Work instructions:
Return each line of the listing that follows in which the string "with" can be found.

Data:
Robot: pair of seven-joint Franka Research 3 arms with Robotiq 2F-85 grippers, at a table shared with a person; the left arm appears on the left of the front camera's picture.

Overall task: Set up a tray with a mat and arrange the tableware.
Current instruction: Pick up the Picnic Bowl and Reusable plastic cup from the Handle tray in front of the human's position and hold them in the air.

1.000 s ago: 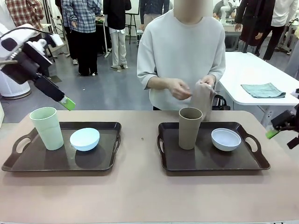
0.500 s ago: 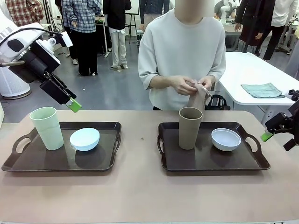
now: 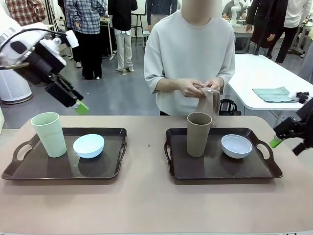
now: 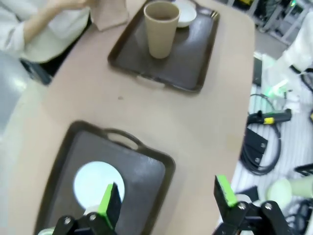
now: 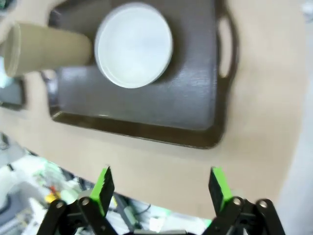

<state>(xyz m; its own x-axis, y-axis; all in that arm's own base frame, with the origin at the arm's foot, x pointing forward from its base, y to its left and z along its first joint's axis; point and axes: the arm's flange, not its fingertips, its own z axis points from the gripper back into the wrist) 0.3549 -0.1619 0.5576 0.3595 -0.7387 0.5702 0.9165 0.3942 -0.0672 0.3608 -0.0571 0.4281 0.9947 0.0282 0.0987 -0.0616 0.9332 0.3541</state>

Solution below:
Robot: pair of seven-joint Franka Research 3 arms with Robotiq 2F-85 grippers, at a table shared with a person; the left arm appears on the left of the front camera's picture.
Overall task: Set up a tray with a mat and arrange the tableware.
<state>(xyz m; its own x-axis, y-axis; all in that arm's own base frame, with the origin at the arm's foot, x pointing forward from its base, y to its left and z along its first joint's axis; point and axes: the arm's flange, not its fingertips, its own z axis points from the gripper back into the wrist) 0.3549 -0.1619 0.5576 0.3595 -0.7387 0.5702 0.9165 0.3942 -0.0672 0.3608 -0.0571 0.4281 0.9947 0.0282 0.0987 -0.0616 0.9332 0.3541</state>

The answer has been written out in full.